- **ABOUT THIS TASK**
Reproduce the entire listing below verbatim.

- **COLLECTED MATERIAL**

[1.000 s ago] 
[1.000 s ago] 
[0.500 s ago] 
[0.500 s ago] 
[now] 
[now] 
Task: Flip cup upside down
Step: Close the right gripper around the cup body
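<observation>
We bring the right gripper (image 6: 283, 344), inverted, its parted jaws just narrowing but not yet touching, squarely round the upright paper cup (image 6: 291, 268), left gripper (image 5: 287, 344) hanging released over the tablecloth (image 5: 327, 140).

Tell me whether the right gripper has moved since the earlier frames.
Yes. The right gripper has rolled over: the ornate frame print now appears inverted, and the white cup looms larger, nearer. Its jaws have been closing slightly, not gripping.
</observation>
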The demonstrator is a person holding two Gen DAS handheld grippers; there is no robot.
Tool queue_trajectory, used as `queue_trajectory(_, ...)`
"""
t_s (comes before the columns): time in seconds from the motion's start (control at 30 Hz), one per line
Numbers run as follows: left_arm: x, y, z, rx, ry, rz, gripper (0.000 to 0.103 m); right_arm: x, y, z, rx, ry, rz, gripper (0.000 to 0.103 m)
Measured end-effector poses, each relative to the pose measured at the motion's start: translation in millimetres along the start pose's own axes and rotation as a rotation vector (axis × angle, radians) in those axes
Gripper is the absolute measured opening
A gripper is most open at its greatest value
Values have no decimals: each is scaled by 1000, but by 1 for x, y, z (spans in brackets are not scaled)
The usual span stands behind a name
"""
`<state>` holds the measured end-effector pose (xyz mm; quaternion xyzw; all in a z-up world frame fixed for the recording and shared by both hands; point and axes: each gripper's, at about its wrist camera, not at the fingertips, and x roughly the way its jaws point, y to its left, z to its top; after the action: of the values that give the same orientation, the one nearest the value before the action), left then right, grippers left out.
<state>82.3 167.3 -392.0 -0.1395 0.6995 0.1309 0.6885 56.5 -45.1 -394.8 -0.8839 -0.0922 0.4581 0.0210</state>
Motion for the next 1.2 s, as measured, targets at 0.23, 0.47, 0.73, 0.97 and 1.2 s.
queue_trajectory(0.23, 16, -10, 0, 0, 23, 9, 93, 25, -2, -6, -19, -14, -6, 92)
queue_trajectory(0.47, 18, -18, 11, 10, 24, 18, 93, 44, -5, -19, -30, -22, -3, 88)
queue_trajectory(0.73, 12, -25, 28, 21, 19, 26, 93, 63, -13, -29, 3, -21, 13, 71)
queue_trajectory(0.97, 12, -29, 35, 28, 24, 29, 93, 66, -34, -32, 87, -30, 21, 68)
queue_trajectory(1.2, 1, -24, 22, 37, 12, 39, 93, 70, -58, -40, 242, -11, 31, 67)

- **TASK RESULT**
[1.000 s ago] 
[1.000 s ago] 
[0.500 s ago] 
[0.500 s ago] 
[now] 
[now] 
Task: Flip cup upside down
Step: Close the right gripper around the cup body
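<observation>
We bring the right gripper (image 6: 283, 344), inverted, its parted jaws just narrowing but not yet touching, squarely round the upright paper cup (image 6: 291, 268), left gripper (image 5: 287, 344) hanging released over the tablecloth (image 5: 327, 140).

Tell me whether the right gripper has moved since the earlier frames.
Yes. The right gripper has rolled over: the ornate frame print now appears inverted, and the white cup looms larger, nearer. Its jaws have been closing slightly, not gripping.
</observation>
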The demonstrator is a person holding two Gen DAS handheld grippers; there is no robot.
Tool queue_trajectory, used as `queue_trajectory(_, ...)`
"""
t_s (comes before the columns): time in seconds from the motion's start (control at 30 Hz), one per line
Numbers run as follows: left_arm: x, y, z, rx, ry, rz, gripper (0.000 to 0.103 m); right_arm: x, y, z, rx, ry, rz, gripper (0.000 to 0.103 m)
Measured end-effector poses, each relative to the pose measured at the motion's start: translation in millimetres along the start pose's own axes and rotation as a rotation vector (axis × angle, radians) in those axes
Gripper is the absolute measured opening
A gripper is most open at its greatest value
Values have no decimals: each is scaled by 1000, but by 1 for x, y, z (spans in brackets are not scaled)
The usual span stands behind a name
"""
`<state>` holds the measured end-effector pose (xyz mm; quaternion xyzw; all in a z-up world frame fixed for the recording and shared by both hands; point and axes: each gripper's, at about its wrist camera, not at the fingertips, and x roughly the way its jaws point, y to its left, z to its top; after the action: of the values that give the same orientation, the one nearest the value before the action), left then right, grippers left out.
<state>82.3 167.3 -392.0 -0.1395 0.6995 0.1309 0.6885 56.5 -45.1 -394.8 -0.8839 -0.0922 0.4581 0.0210</state>
Motion for the next 1.2 s, as measured, targets at 0.23, 0.47, 0.73, 0.97 and 1.2 s.
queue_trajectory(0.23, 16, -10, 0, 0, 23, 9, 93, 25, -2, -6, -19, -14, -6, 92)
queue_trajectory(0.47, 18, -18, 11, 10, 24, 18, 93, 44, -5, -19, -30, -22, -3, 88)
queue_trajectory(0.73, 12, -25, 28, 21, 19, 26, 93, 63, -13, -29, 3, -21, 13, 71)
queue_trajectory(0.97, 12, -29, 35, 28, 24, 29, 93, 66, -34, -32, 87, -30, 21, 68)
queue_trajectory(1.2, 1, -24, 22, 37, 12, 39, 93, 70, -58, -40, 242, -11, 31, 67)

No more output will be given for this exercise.